That mistake has been around from before the battery was released. The correct value is 4.20 volt and usual there is a +/-0.05 volt tolerance on that, but this tolerance is not included in the shortform datasheet.


----------



## markr6 (Sep 10, 2013)

I recently got two from Fasttech, my first UNprotected 18650s. They charge to 4.20v on my Xtar WP2 II, unlike my EagleTac 3400s that seem to max out a 4.16v (fine by me). It must have to do with the PCB??

Mine appear shiny like they have a clear wrapper, but HKJs photos look like a dull matte finish. Maybe it's just the lighting in the photo.


----------



## torukmakto4 (Sep 10, 2013)

The factory heatshrink on mine is "semi-gloss". It's a typical super thin PET heatshrink as used by all battery manufacturers now, since PVC is frowned upon for RoHS or whatever, and PET has greater heat resistance for safety/short protection.

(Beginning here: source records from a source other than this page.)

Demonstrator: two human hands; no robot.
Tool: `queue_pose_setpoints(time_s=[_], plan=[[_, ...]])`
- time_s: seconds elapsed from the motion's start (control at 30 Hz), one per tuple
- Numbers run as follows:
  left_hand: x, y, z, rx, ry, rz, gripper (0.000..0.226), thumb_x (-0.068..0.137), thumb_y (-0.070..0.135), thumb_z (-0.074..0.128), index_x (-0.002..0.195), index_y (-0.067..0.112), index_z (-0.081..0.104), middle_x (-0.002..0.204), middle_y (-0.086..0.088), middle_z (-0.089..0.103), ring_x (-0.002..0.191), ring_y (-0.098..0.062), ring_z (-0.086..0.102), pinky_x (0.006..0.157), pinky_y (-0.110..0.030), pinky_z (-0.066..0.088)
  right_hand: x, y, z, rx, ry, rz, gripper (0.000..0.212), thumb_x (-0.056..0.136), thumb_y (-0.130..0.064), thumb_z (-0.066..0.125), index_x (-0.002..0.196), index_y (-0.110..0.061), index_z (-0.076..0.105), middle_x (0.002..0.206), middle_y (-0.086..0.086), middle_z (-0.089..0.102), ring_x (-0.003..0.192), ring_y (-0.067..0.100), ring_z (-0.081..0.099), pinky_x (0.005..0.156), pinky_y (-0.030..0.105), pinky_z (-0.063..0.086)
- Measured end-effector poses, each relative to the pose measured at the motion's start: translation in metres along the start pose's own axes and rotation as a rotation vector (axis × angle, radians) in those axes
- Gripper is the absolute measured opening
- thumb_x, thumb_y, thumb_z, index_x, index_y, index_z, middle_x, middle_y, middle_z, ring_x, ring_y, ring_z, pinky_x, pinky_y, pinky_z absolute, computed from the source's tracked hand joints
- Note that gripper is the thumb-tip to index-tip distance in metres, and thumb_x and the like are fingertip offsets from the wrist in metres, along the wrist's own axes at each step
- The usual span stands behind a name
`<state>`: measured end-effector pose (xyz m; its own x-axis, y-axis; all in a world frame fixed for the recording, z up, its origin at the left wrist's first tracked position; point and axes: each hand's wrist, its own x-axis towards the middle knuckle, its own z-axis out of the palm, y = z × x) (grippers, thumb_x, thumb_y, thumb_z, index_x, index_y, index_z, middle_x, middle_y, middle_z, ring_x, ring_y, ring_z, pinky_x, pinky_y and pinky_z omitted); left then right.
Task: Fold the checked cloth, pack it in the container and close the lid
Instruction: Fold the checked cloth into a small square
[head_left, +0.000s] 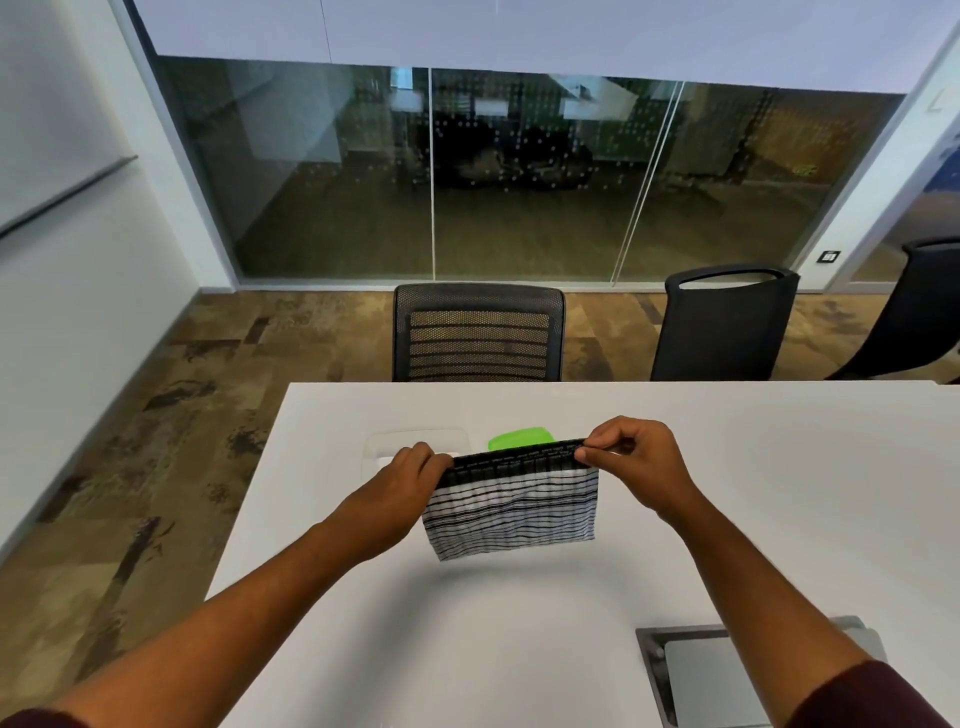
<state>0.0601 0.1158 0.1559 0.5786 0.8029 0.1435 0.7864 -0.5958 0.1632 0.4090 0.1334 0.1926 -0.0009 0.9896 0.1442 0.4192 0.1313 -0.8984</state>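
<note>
The checked cloth (511, 506), already folded into a small rectangle, hangs in the air above the white table (727, 493), its dark border stretched taut along the top. The left hand (402, 480) grips the upper left corner with fingers curled tight on the fabric; the right hand (631, 460) pinches the upper right corner between thumb and fingertips. Across the far side of the table stand three dark chairs (478, 335). Just beyond the cloth, on the tabletop, sits a clear container (415, 444), and beside it to the right lies a green lid (519, 438), partly hidden behind the cloth's top edge.
</note>
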Motion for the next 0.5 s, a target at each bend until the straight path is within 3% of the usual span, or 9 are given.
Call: queue_pose_setpoints(time_s=[0.07,0.13,0.2,0.23,0.27,0.3,0.37,0.5], plan=[[0.0001,-0.0005,-0.0005,-0.066,-0.002,-0.014,0.060,0.098,0.009,0.053,0.151,0.023,0.028,0.126,-0.003,0.047,0.107,-0.018,0.051,0.088,-0.031,0.055,0.0014,-0.0014,0.0005,0.040,0.025,0.015,0.015,0.074,-0.003,0.087,0.080,0.000,0.074,0.085,0.014,0.075,0.081,0.032,0.072,0.078,0.043,0.062],[0.0022,-0.0007,0.0031,-0.062,-0.002,0.070,0.052,0.102,0.023,0.050,0.146,0.043,0.030,0.126,0.001,0.047,0.104,-0.017,0.049,0.086,-0.031,0.051,0.0022,-0.0028,-0.0007,0.062,0.040,0.014,0.016,0.075,-0.005,0.086,0.083,-0.002,0.073,0.085,0.013,0.075,0.081,0.031,0.072,0.076,0.040,0.063],[0.0055,-0.0002,0.0030,-0.007,-0.020,0.087,0.015,0.101,0.055,0.041,0.115,0.057,0.049,0.116,0.012,0.056,0.093,-0.016,0.052,0.079,-0.034,0.048,0.0027,-0.0034,-0.0027,0.086,0.036,0.014,0.017,0.076,-0.008,0.085,0.088,-0.005,0.072,0.085,0.011,0.075,0.081,0.027,0.073,0.075,0.036,0.063],[0.0071,-0.0010,0.0059,0.004,0.015,0.061,0.020,0.097,0.065,0.040,0.100,0.050,0.053,0.102,0.017,0.059,0.086,-0.016,0.055,0.073,-0.036,0.048,0.0027,-0.0034,-0.0035,0.095,0.026,0.014,0.019,0.077,-0.008,0.085,0.092,-0.008,0.073,0.086,0.010,0.075,0.081,0.025,0.072,0.076,0.034,0.063],[0.0060,-0.0003,0.0052,0.021,0.048,0.044,0.022,0.097,0.061,0.044,0.093,0.042,0.054,0.093,0.016,0.059,0.082,-0.016,0.056,0.068,-0.036,0.049,0.0025,-0.0030,-0.0043,0.096,0.011,0.013,0.022,0.078,-0.008,0.084,0.098,-0.011,0.075,0.088,0.009,0.074,0.082,0.024,0.071,0.077,0.033,0.063],[0.0074,0.0000,0.0056,-0.006,0.103,0.016,0.009,0.098,0.045,0.051,0.093,0.038,0.054,0.093,0.014,0.057,0.081,-0.016,0.056,0.066,-0.036,0.050,0.0023,-0.0023,-0.0048,0.085,-0.010,0.013,0.026,0.080,-0.008,0.083,0.105,-0.015,0.076,0.089,0.009,0.074,0.085,0.023,0.071,0.080,0.033,0.063],[0.0052,-0.0006,0.0081,-0.024,0.197,0.063,0.014,0.095,0.019,0.053,0.104,0.027,0.060,0.102,0.007,0.054,0.087,-0.015,0.054,0.070,-0.033,0.054,0.0019,-0.0012,-0.0045,0.005,-0.069,0.012,0.033,0.086,-0.011,0.078,0.118,-0.018,0.075,0.095,0.003,0.073,0.092,0.020,0.069,0.086,0.032,0.060],[0.0055,0.0029,0.0015,-0.152,0.267,0.053,0.015,0.097,0.025,0.064,0.105,0.015,0.071,0.100,-0.001,0.062,0.089,-0.017,0.058,0.074,-0.035,0.056,0.0011,-0.0014,0.0004,-0.269,-0.121,-0.064,0.017,0.094,-0.020,0.070,0.109,-0.016,0.077,0.104,0.000,0.072,0.099,0.018,0.065,0.085,0.032,0.055]])
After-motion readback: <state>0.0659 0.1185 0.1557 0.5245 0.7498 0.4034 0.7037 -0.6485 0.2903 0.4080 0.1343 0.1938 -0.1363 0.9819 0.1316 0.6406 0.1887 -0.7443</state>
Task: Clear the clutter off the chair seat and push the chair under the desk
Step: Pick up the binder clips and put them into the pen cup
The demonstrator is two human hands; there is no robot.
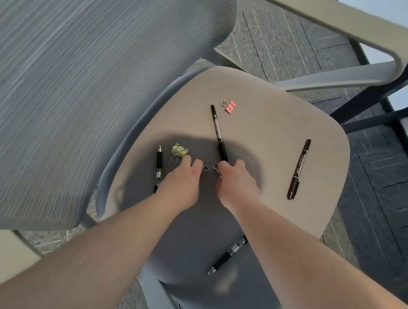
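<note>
Head view | right hand (233, 181) fingers (239, 164) closing on black marker pen (218, 132), long axis pointing away | left hand (182, 177) fingers curled beside yellow binder clip (179, 150), hold unclear.

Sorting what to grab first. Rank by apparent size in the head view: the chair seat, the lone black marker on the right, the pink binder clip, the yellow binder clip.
1. Chair seat
2. Black marker
3. Yellow binder clip and pink binder clip: they look alike, and the yellow lies nearer the camera, so no ranking.

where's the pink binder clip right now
In the head view, the pink binder clip lies on the far part of the chair seat, just right of the tip of the long black marker and beyond both hands.
</note>
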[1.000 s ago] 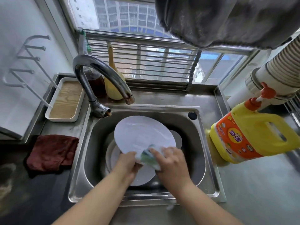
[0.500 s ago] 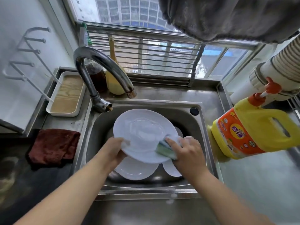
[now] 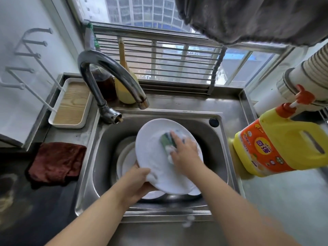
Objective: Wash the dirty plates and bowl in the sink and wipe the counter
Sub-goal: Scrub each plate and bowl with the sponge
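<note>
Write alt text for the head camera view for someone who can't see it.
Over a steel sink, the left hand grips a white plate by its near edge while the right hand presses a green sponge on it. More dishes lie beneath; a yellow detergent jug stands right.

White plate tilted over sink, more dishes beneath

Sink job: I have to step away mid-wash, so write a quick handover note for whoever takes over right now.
Left hand grips the near rim of the big white plate, tilted over the sink.
Right hand presses the soapy sponge on its face.
Other dishes lie underneath.
Tap shows no water.
Done: this plate is soaped.
Left: rinse it, wash the rest, wipe the counter; red cloth lies left of the sink.
</note>
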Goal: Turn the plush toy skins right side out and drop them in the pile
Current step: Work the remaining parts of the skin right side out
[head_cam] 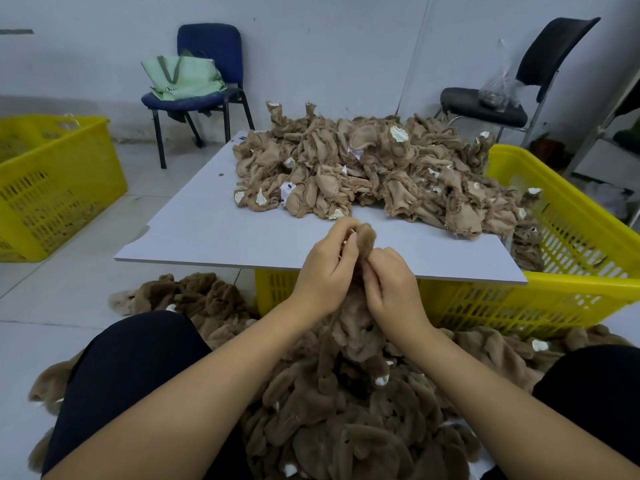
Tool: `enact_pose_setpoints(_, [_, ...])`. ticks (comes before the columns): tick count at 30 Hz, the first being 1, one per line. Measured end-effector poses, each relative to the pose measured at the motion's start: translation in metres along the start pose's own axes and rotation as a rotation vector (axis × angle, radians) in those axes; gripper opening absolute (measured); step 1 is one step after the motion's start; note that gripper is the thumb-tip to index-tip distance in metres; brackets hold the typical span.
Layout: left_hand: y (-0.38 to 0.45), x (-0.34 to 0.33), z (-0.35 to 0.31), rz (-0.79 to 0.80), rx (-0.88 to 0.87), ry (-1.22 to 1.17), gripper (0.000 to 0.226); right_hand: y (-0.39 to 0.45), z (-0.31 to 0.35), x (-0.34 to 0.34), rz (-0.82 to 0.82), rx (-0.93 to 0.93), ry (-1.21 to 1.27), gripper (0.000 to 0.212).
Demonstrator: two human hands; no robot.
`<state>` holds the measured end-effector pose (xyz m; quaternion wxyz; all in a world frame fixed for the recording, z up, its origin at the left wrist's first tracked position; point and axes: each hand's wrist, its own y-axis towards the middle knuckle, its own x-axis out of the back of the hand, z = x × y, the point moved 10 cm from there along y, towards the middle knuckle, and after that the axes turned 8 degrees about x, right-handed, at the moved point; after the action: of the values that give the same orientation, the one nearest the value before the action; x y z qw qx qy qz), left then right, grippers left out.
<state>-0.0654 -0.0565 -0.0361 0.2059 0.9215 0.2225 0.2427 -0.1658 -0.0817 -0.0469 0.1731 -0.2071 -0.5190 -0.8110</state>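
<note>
Pinching from both sides, the left hand (327, 271) and the right hand (391, 282) hold one plush skin (365, 239) upright between them, just over the near edge of the white board (214, 230). A furry brown nub of the skin pokes up above the fingertips, while the rest hangs straight down between the wrists toward the lap, so its long axis runs vertically. Both hands have fingers curled tight on the fabric; the left sits slightly higher and nearer the nub, and looks better placed to push the remaining part through. Directly below lies the pile of turned skins (346, 410), fur side out, spread on the floor between the knees, so the drop should be short. On the board's far half sits a heap of unturned skins (374, 171), pale backing outward. A yellow crate (571, 258) supports the board at right, another crate (52, 188) stands left, and two chairs line the wall.
</note>
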Motion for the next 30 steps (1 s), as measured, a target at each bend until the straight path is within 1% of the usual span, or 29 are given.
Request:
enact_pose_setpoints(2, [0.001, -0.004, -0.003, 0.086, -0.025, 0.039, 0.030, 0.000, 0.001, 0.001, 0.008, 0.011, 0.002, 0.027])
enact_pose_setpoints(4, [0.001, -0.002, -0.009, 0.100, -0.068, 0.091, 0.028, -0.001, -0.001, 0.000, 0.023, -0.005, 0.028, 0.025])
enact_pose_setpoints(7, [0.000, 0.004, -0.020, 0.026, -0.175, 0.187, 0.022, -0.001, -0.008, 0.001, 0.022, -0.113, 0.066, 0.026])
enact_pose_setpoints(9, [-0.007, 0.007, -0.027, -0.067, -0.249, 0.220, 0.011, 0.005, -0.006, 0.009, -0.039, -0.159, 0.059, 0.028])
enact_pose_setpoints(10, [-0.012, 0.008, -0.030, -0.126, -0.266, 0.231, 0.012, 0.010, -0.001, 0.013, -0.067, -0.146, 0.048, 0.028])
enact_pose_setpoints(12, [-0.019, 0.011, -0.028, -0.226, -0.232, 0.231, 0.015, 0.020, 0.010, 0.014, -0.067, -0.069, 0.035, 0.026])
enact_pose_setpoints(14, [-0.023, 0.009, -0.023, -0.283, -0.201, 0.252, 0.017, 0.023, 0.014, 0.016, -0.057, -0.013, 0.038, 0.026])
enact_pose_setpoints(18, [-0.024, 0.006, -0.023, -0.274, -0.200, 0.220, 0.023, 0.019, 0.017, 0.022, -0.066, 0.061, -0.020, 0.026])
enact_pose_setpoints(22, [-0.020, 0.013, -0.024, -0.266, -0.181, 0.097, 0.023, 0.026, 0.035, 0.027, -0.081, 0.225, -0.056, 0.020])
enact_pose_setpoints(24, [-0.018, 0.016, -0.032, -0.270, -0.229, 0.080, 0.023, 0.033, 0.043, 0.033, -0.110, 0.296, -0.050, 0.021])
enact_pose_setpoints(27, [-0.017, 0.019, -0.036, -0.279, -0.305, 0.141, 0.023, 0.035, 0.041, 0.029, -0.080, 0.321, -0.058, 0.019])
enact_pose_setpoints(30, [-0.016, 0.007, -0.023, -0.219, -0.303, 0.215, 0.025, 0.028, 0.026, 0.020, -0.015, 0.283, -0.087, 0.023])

Do you have button tops from fasttech? Those are a rewrap and will have clear pvc shrinkwrap.


----------



## markr6 (Sep 10, 2013)

I believe they are button top. SKU 1345500. The website says so, but it's confusing sometimes and don't trust it completely. I guess if they are, it's a very short button. I got them since the contacts looked the same as my EagleTacs minus the PCB


----------



## torukmakto4 (Sep 10, 2013)

Yeah those are Fasttech's rewrap with added button and a layer of clear shrinkwrap. The factory positive terminal is flush with the insulator.


----------



## ledmitter_nli (Sep 10, 2013)

^^^ If it's shiny and there is this orange lead tape running up the side, then it's protected as well.


----------



## NeedMoreLight (Sep 10, 2013)

Can someone please measure the dia. of the protected version from Fasttech? The site shows 18.1mm. I would like to know for sure before I order a lot of them.


----------



## SAMongoose (Apr 25, 2016)

How long still until these batteries are not available anymore. Tesla is using the 18650 for Power Wall and the have patent on 18650. IF they dont stop our supply we can build our own alternative for the Power Wall.


----------



## StorminMatt (Apr 26, 2016)

SAMongoose said:


> How long still until these batteries are not available anymore. Tesla is using the 18650 for Power Wall and the have patent on 18650. IF they dont stop our supply we can build our own alternative for the Power Wall.



As a universal battery size used in many applications, Tesla CANNOT patent 18650 batteries. That would be like someone trying to patent bread. They can only patent specific uses of 18650s (like the Power Wall). As for the availability of the NCR18650B, I am not sure how longer they will be available, particularly since most people now buying the NCR18650GA. Then again, you can still get older cells like the NCR18650PD.


----------



## SAMongoose (Apr 26, 2016)

https://batterybro.com/blogs/18650-...-li-ion-battery-wholesalers-and-manufacturers .... http://mybroadband.co.za/news/energy/125594-tesla-powerwall-confirmed-for-south-africa.html.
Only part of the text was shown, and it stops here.